I know that now that you are a Jeaneau broker you have a new found religion about Jeaneau. I think your defense of Jeaneau has a certain ''doth protest too much'' quality that seems to follow the company line. It does not come close to following my experience with the two boats. You have raised some questions worth answering. To begin with, I think that you make some very erroneous assumptions about the source of my opinions on Beneteaus vs Jeaneaus. As you and I have discussed, I have not had any detailed exposure to the most recent generation of Jeaneaus but as we have not discussed, there was a period three to five years ago when I spent a lot of time around 1980's and early 1990's Jeaneaus and Beneteaus. 

As you well know (since I assisted you on your prior boat), I often help people as they are sorting out their various options for boat purchases. For some reason I spent a lot of time looking at mid-1980''s to early 1990''s, 37 to 42 footers by a number of builders, but in that mix were Beneteau First, Oceanis and Idyle series as well as a bunch of Jeaneaus of equal age. I crawled into these boats pretty deeply. I also helped a fellow who was putting a Jeaneau back together that had been in charter. This boat had been taken about as apart as one might disassemble one of these modern boats in an effort to get to the necessary systems. I had a similar opportunity to go through a Beneteau Oceanis, Idylle and of all of the boats I had the most intimate exposure to a 1990 Beneteau First 38s5 that had electrical damage from a lightning strike. 

Jumping on and off a diversity of boats back to back you begin to see trends(in that period I was aboard dozens of boats including Beneteaus, Jeaneaus, Hunters, and Catalinas and spoke at length to surveyor and yacht designer friends as well), such as how well they hold up, design details and finish levels and a sense of consistency of the quality of these boats. Jeaneaus just were not that good. 

The question was regarding a 1980's era Jeaneau, and I strongly stand by my statement that Jeaneau's of this era were clearly a step down from the quality of Beneteau Idylle, Oceanis and of course the Firsts which are several steps up. 

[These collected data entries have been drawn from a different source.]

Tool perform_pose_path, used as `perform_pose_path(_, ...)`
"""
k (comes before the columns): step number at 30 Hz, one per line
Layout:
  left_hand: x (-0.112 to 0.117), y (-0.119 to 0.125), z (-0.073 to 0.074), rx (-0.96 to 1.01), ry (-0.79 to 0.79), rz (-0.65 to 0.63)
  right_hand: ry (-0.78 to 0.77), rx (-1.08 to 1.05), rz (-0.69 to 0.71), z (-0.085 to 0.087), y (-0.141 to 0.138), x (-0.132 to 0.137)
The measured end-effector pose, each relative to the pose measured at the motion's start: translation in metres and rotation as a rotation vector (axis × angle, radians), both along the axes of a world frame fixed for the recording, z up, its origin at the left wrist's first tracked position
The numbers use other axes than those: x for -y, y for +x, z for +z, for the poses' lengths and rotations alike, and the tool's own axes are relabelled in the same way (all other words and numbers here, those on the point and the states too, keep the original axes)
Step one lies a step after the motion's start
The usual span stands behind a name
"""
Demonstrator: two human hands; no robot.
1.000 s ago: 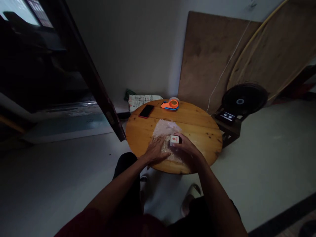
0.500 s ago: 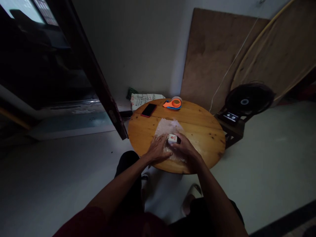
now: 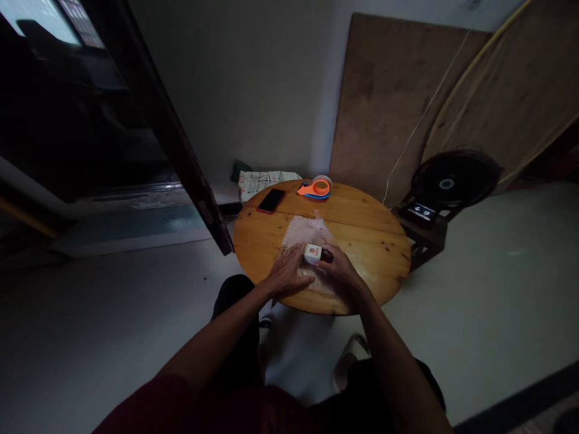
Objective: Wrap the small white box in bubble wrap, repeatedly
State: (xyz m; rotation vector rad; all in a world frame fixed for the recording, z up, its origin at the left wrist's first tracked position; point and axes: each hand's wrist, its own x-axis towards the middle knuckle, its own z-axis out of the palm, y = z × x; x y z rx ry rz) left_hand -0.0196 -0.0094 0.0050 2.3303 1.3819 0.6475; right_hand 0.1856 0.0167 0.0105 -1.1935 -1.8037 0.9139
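Observation:
A small white box with a red mark (image 3: 313, 253) sits on a sheet of bubble wrap (image 3: 304, 231) spread on a round wooden table (image 3: 375, 241). My right hand (image 3: 340, 272) grips the box from the right, fingers curled around it. My left hand (image 3: 286, 272) lies flat on the bubble wrap just left of the box, fingers stretched toward it and touching its side.
An orange and blue tape dispenser (image 3: 315, 189) and a dark phone (image 3: 270, 200) lie at the table's far edge. A black fan (image 3: 452, 178) stands to the right on a low stool. Brown boards lean on the wall. A dark door frame (image 3: 181, 150) slants at the left.
The box and both hands have shifted slightly to the left on the bubble wrap. The view has swung a little; the far end of the wrap shows more.

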Motion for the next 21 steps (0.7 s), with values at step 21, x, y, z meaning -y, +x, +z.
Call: perform_pose_path(21, 0.017, -0.039, 0.026, -0.045, 0.121, -0.057, 0.176, 0.152, -0.044, -0.011, 0.005, -0.003)
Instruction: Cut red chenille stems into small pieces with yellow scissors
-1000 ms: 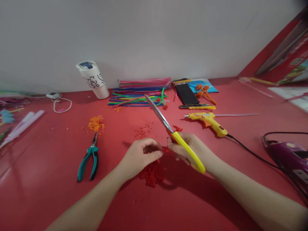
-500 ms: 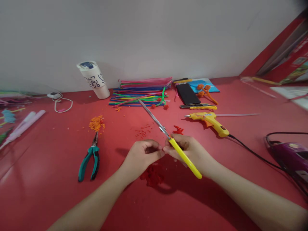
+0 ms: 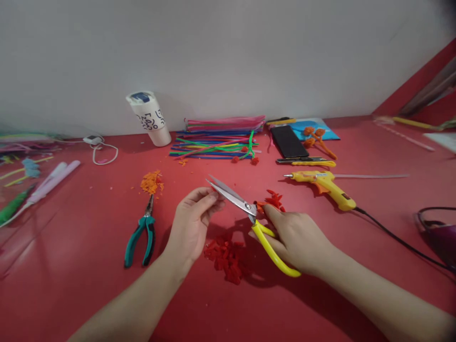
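Yellow-handled scissors (image 3: 278,254) are gripped in my right hand (image 3: 301,240), their blades parted slightly and pointing up to the left. My left hand (image 3: 188,223) is closed in a pinch at the blade tips. A small red piece (image 3: 214,189) shows between its fingertips and the blades, mostly hidden. Below the scissors lies a heap of red fuzzy pieces (image 3: 230,261) on the red table (image 3: 199,308). Smaller red pointed pieces (image 3: 275,197) lie just beyond my right fingers.
Teal pliers (image 3: 140,237) lie left of my hands, below orange scraps (image 3: 151,182). Farther back are coloured pipe cleaners (image 3: 213,142), a white tumbler (image 3: 153,118) and a black phone (image 3: 290,141). A yellow glue gun (image 3: 324,183) with its cord lies to the right.
My right hand has turned the scissors into a working grip, and the blades have parted. My hands have moved apart, the left one going up and left to the blade tips.
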`<state>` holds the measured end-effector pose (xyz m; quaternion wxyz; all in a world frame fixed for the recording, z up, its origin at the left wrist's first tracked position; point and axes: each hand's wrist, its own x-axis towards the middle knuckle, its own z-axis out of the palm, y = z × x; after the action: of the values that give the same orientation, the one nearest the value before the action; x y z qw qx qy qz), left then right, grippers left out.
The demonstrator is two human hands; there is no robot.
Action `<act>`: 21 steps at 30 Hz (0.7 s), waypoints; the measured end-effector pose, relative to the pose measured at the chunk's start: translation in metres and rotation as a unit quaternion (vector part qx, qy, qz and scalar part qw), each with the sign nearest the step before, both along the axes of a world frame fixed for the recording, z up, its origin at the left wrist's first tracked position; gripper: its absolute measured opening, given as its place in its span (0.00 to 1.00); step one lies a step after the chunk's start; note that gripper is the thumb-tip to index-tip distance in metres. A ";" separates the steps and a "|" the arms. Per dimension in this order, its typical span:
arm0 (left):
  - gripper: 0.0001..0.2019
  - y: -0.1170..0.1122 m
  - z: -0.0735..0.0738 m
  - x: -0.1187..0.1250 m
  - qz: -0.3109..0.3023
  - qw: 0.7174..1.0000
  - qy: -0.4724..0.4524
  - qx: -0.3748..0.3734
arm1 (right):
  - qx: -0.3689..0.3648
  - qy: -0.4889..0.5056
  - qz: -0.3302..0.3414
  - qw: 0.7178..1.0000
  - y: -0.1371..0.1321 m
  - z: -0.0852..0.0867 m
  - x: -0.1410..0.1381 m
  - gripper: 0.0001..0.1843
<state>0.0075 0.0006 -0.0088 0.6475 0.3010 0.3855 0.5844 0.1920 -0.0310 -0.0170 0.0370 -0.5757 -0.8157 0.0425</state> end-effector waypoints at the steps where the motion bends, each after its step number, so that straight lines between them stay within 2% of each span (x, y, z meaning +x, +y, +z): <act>1: 0.01 0.000 0.001 0.000 0.003 1.000 -0.002 0.002 | 0.001 -0.007 0.004 1.000 0.000 -0.001 0.000 0.21; 12: 0.02 0.001 0.002 -0.002 -0.004 1.000 -0.002 0.025 | 0.024 -0.018 0.028 0.999 -0.001 -0.001 -0.001 0.23; 21: 0.02 0.002 0.002 -0.003 -0.014 0.999 -0.006 0.044 | 0.023 -0.019 0.031 0.999 -0.001 0.000 0.000 0.19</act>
<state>0.0042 0.0027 -0.0068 0.6443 0.3308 0.3513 0.5934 0.1920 -0.0315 -0.0173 0.0336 -0.5500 -0.8344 0.0144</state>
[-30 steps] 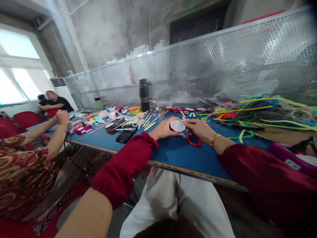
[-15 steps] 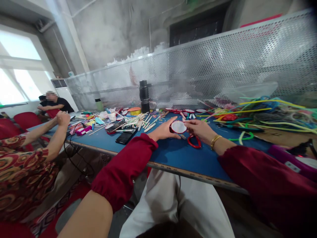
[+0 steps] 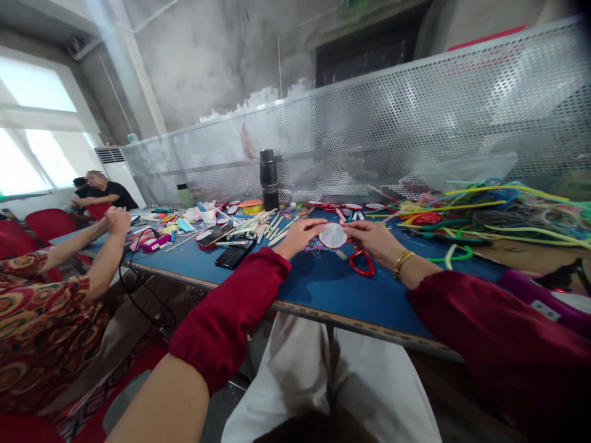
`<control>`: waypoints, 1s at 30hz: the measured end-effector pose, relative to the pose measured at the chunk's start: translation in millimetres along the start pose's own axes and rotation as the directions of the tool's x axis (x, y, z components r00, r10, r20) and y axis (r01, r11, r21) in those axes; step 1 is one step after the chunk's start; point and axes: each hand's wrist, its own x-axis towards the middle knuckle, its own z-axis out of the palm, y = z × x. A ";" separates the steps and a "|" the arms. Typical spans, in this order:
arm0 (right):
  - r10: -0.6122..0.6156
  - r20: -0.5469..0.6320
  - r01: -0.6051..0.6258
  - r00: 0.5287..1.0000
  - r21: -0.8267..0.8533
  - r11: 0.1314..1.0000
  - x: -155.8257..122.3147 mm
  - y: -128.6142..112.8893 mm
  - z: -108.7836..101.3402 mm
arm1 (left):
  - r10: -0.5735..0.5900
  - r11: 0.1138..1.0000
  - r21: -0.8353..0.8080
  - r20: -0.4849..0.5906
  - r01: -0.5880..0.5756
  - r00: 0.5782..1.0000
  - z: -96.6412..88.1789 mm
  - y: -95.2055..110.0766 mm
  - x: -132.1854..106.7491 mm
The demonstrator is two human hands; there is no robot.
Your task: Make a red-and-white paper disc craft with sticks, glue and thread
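Between my hands, above the blue tabletop, is a round white disc with a red rim (image 3: 333, 235). My left hand (image 3: 299, 238) pinches its left edge with thumb and fingertips. Its right edge is gripped by my right hand (image 3: 375, 241), which wears a gold bracelet. Just below the right hand lies a red loop-shaped handle (image 3: 362, 263), perhaps of scissors; the rest of it is hidden. Thin pink and purple threads (image 3: 317, 248) lie on the table under the disc.
A black phone (image 3: 234, 253) and many pale sticks (image 3: 270, 224) lie left of my hands. Behind them stands a black bottle (image 3: 268, 181). Coloured strips (image 3: 503, 206) and a purple device (image 3: 540, 298) are on the right. A co-worker in a patterned shirt (image 3: 46, 314) sits at left.
My left hand has gone from spread around the disc to pinching its left edge by the fingertips. The disc's white face now shows more fully. My right hand has hardly moved.
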 end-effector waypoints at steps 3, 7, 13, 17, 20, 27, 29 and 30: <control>-0.022 0.052 0.024 0.998 -0.031 0.999 0.4 2.1 -0.9 | -0.034 0.999 -0.004 -0.049 0.034 0.998 -3.1 -2.0 1.2; 0.004 0.112 -0.002 0.994 -0.020 1.000 1.5 5.7 -2.2 | -0.090 0.991 -0.113 -0.111 0.078 0.990 -5.3 -3.5 2.9; 0.019 0.264 0.038 0.964 -0.207 0.978 -6.2 -0.1 1.1 | -0.271 0.934 -0.339 -0.471 0.111 0.840 -17.1 1.8 5.7; -0.004 0.343 0.134 0.939 -0.357 0.925 -15.6 -11.1 4.8 | -0.334 0.900 -0.433 -0.613 0.050 0.716 -30.9 1.5 10.4; -0.031 0.312 0.175 0.950 -0.444 0.879 -16.7 -13.5 5.2 | -0.310 0.902 -0.432 -0.676 -0.018 0.669 -39.7 -0.8 14.1; -0.202 0.071 0.206 0.977 -0.565 0.799 -3.5 -9.8 -5.9 | -0.137 0.988 -0.146 -0.750 0.039 0.648 -69.8 -9.0 14.3; -0.248 -0.045 0.181 0.968 -0.561 0.808 -1.4 -13.2 -10.9 | -0.107 0.985 0.018 -0.705 0.169 0.701 -86.6 -7.5 10.3; -0.273 -0.103 0.172 0.956 -0.559 0.811 -0.7 -15.3 -13.5 | -0.106 0.968 0.094 -0.684 0.232 0.722 -95.3 -5.3 8.1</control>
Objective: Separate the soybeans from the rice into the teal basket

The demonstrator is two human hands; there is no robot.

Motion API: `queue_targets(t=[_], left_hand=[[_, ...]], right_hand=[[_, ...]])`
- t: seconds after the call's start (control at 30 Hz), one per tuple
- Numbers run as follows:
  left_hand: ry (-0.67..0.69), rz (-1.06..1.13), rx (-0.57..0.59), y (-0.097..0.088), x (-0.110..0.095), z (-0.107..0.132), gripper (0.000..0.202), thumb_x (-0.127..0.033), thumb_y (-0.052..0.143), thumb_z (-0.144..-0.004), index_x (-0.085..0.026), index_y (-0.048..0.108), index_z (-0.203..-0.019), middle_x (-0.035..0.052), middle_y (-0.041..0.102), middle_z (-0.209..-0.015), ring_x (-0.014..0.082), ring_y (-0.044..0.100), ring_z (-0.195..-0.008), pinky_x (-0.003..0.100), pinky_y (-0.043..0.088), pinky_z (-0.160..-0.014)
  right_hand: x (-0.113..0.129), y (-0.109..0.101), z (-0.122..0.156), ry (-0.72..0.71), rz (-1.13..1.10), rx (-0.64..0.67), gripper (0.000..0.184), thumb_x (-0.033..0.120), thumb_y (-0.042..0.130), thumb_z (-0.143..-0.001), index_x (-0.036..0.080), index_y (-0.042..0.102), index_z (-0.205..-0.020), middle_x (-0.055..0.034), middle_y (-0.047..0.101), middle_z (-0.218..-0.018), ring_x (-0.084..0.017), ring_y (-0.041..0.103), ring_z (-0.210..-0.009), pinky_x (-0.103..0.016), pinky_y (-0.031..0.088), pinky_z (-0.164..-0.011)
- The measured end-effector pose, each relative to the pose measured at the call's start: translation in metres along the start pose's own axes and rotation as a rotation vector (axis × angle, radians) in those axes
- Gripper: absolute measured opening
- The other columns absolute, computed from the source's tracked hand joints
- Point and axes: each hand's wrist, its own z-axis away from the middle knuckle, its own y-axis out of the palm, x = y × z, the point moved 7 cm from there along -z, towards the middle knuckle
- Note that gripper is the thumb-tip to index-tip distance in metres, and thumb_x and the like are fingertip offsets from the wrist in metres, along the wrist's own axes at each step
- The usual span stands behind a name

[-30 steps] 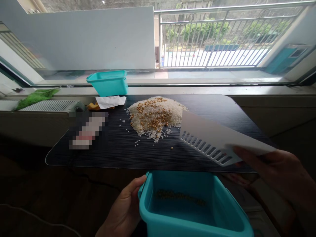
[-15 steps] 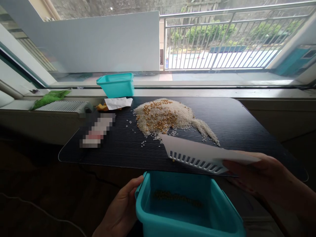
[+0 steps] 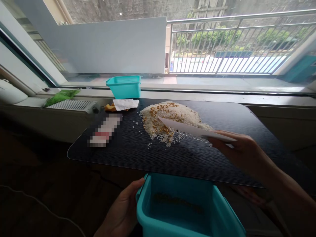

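Observation:
My right hand (image 3: 234, 148) grips a white slotted plastic scoop (image 3: 187, 130) by its near end. The scoop's far edge rests against the near side of a pile of white rice mixed with yellow beans (image 3: 170, 117) on the black table (image 3: 153, 154). Below the table's front edge, my left hand (image 3: 123, 210) holds the left wall of a teal plastic bin (image 3: 182, 210). A thin line of yellow beans lies on the bin's bottom.
A second teal bin (image 3: 124, 86) stands on the window sill behind the table. A white paper (image 3: 125, 104) over something orange lies at the table's back left. A blurred flat packet (image 3: 105, 130) lies left of the pile. A green cloth (image 3: 61, 96) rests on the radiator.
My right hand carried the scoop from above the near bin forward and to the left, up to the pile. My left hand kept its hold on the bin.

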Motion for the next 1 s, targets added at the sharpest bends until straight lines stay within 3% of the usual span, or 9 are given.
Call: queue_targets(t=[0.2,0.33,0.47,0.73,0.87,1.0], left_hand=[[0.001,0.013,-0.027,0.002,-0.001,0.002,0.012,-0.015,0.059,-0.08,-0.009,0.069,-0.08,0.009,0.072,-0.072,0.0227,0.069,-0.077,0.036,0.052,-0.079],[0.017,0.002,-0.074,0.004,-0.004,0.005,0.014,-0.014,0.057,-0.081,-0.009,0.069,-0.076,0.0091,0.072,-0.069,0.0234,0.069,-0.076,0.036,0.053,-0.078],[0.032,-0.011,-0.105,0.0,-0.006,0.004,0.012,-0.014,0.059,-0.079,-0.011,0.068,-0.072,0.0078,0.072,-0.068,0.023,0.069,-0.075,0.036,0.053,-0.078],[0.005,-0.005,-0.035,0.0,-0.005,0.003,0.013,-0.016,0.059,-0.079,-0.01,0.069,-0.073,0.0078,0.071,-0.066,0.0228,0.069,-0.073,0.035,0.053,-0.077],[0.0,-0.003,-0.038,0.0,-0.005,0.002,0.015,-0.016,0.058,-0.08,-0.009,0.069,-0.074,0.0083,0.071,-0.064,0.0217,0.068,-0.067,0.034,0.053,-0.074],[-0.001,-0.021,-0.055,-0.005,-0.008,0.002,0.016,-0.017,0.058,-0.081,-0.009,0.069,-0.071,0.0075,0.07,-0.062,0.0184,0.066,-0.06,0.031,0.054,-0.067]], right_hand=[[-0.002,0.017,-0.009,-0.012,0.002,0.082,0.029,0.036,0.049,-0.088,0.019,0.069,-0.1,-0.0046,0.069,-0.097,-0.015,0.059,-0.08,-0.022,0.047,-0.065],[-0.005,0.019,-0.01,-0.019,-0.022,0.088,0.029,0.037,0.05,-0.087,0.017,0.07,-0.095,-0.0045,0.069,-0.088,-0.015,0.06,-0.077,-0.023,0.047,-0.067],[-0.007,0.018,-0.006,0.002,-0.056,0.105,0.03,0.039,0.052,-0.086,0.017,0.07,-0.094,-0.0037,0.069,-0.084,-0.015,0.061,-0.075,-0.023,0.048,-0.065],[-0.009,0.015,0.006,0.016,-0.072,0.113,0.03,0.039,0.054,-0.084,0.018,0.072,-0.096,-0.0044,0.072,-0.087,-0.016,0.064,-0.076,-0.024,0.05,-0.067],[-0.01,0.013,0.011,0.037,-0.071,0.113,0.033,0.043,0.054,-0.082,0.019,0.072,-0.096,-0.0061,0.072,-0.095,-0.02,0.065,-0.083,-0.028,0.052,-0.073],[-0.007,0.006,0.011,0.062,-0.086,0.064,0.038,0.051,0.055,-0.079,0.02,0.074,-0.091,-0.0068,0.073,-0.088,-0.021,0.065,-0.075,-0.031,0.053,-0.071]])
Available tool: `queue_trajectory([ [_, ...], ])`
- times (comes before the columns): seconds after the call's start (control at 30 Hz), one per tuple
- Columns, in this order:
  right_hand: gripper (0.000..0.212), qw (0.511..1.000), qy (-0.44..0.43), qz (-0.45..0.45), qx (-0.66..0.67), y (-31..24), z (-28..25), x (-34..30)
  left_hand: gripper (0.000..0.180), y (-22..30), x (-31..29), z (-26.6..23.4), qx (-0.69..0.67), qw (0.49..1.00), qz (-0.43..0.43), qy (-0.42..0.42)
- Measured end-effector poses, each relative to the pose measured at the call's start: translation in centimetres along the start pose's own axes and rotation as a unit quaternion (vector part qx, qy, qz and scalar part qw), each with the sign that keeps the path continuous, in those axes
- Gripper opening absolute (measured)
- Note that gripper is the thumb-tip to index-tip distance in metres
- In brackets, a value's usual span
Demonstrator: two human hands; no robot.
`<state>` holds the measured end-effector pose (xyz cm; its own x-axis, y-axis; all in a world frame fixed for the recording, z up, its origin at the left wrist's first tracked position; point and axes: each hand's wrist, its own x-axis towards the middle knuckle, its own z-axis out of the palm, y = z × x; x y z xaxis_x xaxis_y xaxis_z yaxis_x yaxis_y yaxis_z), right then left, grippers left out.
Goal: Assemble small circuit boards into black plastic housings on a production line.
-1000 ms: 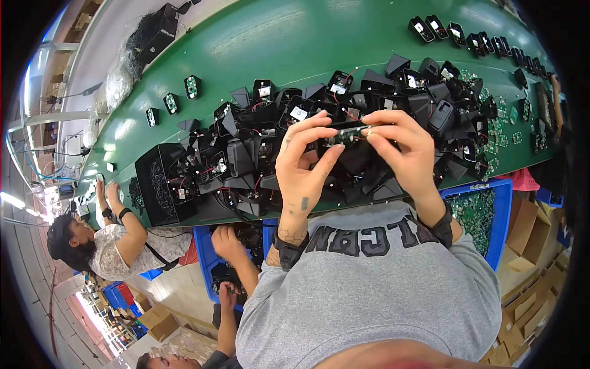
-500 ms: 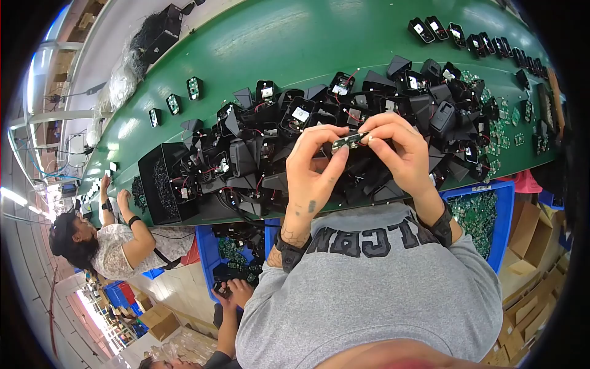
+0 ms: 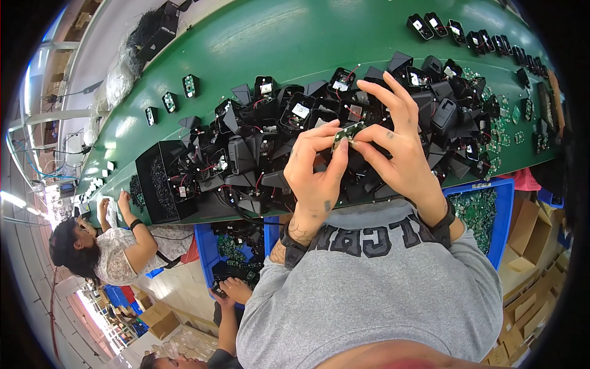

While some of the Jeaneaus benefitted from ''name'' designers (I believe the Jeaneau in question was a Doug Peterson design) most of the designs seemed to be quite dated and less carefully detailed than Beneteau who typically relied on world class designers Frers, Finot, Farr, and Berret and their designs generally reflected the latest thinking of that era. (I admit that I am not a big fan of the Finot designs.) 

In the period in question both Beneteau and Jeaneau use a combination of glassed in structural components and molded pans but the glass work on the Beneteaus looked much better in terms of careful layup. Hull to deck joint flanges, and tabbing was visibly wider on the Beneteaus. Rigging connections seemed much more robust. Hardware seemed to be a better grade and more carefully laid out. 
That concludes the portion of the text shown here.